_Collected material:_

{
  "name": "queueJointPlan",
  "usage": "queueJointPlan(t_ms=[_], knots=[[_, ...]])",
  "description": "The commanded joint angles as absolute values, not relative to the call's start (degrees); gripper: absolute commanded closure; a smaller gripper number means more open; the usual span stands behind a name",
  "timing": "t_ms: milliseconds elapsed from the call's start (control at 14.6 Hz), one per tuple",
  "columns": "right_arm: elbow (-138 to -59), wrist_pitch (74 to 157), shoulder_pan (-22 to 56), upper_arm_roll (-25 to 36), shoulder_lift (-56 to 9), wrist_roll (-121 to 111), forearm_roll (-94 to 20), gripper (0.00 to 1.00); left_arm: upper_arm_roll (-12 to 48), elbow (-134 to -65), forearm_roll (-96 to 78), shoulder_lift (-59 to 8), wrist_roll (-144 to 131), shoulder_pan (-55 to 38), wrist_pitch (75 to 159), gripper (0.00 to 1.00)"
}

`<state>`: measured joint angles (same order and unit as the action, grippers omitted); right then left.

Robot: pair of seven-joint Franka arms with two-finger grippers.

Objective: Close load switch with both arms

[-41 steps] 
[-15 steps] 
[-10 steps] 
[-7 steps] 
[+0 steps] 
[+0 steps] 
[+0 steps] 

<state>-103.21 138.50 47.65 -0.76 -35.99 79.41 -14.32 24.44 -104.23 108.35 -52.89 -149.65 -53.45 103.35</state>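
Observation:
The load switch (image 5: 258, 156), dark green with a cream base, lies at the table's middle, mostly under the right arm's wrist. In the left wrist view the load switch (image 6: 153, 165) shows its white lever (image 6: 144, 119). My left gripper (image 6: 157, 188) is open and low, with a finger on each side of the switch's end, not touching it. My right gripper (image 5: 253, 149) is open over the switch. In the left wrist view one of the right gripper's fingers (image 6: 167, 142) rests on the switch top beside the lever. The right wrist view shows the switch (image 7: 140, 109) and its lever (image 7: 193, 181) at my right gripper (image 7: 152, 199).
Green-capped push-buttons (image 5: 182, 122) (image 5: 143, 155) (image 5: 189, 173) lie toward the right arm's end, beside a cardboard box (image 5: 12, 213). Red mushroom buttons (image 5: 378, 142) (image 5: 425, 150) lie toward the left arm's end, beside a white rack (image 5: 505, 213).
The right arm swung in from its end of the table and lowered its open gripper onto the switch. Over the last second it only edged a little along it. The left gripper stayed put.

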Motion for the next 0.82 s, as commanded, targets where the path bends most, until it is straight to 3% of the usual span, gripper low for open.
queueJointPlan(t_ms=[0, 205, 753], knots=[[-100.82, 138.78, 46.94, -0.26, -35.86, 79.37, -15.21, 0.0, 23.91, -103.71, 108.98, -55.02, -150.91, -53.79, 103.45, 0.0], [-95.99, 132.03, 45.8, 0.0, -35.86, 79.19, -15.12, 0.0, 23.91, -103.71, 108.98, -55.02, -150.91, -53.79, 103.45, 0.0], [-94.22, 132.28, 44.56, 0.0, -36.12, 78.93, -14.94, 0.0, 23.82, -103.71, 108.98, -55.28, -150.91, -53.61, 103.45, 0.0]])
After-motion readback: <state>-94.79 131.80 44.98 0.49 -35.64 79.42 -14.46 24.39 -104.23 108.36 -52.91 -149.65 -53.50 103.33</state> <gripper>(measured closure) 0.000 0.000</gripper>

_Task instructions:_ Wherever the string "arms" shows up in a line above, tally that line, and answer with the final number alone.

_Answer below:_ 2